● WHAT YOU ARE ASKED TO DO: Write out the data in full, exactly as shown.
Segment Open
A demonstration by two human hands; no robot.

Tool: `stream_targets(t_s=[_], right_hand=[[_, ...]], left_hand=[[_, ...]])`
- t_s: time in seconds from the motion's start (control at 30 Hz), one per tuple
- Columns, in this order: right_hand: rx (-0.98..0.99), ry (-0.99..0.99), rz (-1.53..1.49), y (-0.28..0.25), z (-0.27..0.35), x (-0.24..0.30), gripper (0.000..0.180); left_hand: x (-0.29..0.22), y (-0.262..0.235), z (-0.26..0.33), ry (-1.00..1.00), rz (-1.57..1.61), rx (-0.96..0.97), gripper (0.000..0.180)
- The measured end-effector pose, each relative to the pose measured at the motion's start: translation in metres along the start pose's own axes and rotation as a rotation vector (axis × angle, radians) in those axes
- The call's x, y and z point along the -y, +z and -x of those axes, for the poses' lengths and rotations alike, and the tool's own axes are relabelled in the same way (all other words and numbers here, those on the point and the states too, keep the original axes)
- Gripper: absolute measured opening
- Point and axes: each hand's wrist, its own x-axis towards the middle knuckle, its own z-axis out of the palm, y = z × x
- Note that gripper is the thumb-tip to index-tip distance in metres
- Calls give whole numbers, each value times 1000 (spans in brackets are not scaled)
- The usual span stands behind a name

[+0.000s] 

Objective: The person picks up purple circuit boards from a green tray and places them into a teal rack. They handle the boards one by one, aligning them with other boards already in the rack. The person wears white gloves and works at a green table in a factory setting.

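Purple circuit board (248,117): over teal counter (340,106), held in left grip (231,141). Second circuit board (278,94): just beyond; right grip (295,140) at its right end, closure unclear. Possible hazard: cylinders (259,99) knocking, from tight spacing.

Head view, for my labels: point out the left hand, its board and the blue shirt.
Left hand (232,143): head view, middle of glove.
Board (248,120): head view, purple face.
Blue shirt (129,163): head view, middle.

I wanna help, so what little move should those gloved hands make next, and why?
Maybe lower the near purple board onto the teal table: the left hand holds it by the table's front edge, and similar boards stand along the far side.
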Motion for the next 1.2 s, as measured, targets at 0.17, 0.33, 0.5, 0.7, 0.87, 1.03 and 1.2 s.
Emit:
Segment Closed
● SOLUTION BELOW:
A demonstration by two human hands; no robot.

Tool: `stream_targets(t_s=[_], right_hand=[[_, ...]], left_hand=[[_, ...]])`
- t_s: time in seconds from the motion's start (control at 30 Hz), one per tuple
- Columns, in this order: right_hand: rx (-0.98..0.99), ry (-0.99..0.99), rz (-1.53..1.49), y (-0.28..0.25), z (-0.27..0.35), x (-0.24..0.30), gripper (0.000..0.180); left_hand: x (-0.29..0.22), y (-0.262..0.235), z (-0.26..0.33), ry (-1.00..1.00), rz (-1.57..1.61), rx (-0.96..0.97), gripper (0.000..0.180)
- The measured end-effector pose, each relative to the pose measured at the motion's start: translation in metres along the start pose's own axes and rotation as a rotation vector (axis × angle, radians) in those axes
- The call's x, y and z point along the -y, +z and -x of those axes, for the poses' lengths and rotations alike, and the tool's own axes are relabelled in the same way (all other words and numbers here, those on the point and the states too, keep the original axes)
- Gripper: absolute measured opening
- Point and axes: each hand's wrist, its own x-axis towards the middle knuckle, its own z-axis out of the palm, y = z × x
- Note that gripper is the thumb-tip to index-tip distance in metres
- Calls give whole numbers, each value times 1000 (spans in brackets are not scaled)
- The usual span stands behind a name

[+0.000s] 

Objective: The person picks up purple circuit boards from a green tray and places them into a teal rack. They handle the boards one by one, aligning them with other boards already in the rack. The person wears white gloves and works at a green table in a factory setting.

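Purple circuit board (248,117): over teal counter (340,106), held in left grip (231,141). Second circuit board (278,94): just beyond; right grip (295,140) at its right end, closure unclear. Possible hazard: cylinders (259,99) knocking, from tight spacing.

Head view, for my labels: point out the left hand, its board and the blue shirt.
Left hand (232,143): head view, middle of glove.
Board (248,120): head view, purple face.
Blue shirt (129,163): head view, middle.

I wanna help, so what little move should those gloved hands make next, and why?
Maybe lower the near purple board onto the teal table: the left hand holds it by the table's front edge, and similar boards stand along the far side.
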Motion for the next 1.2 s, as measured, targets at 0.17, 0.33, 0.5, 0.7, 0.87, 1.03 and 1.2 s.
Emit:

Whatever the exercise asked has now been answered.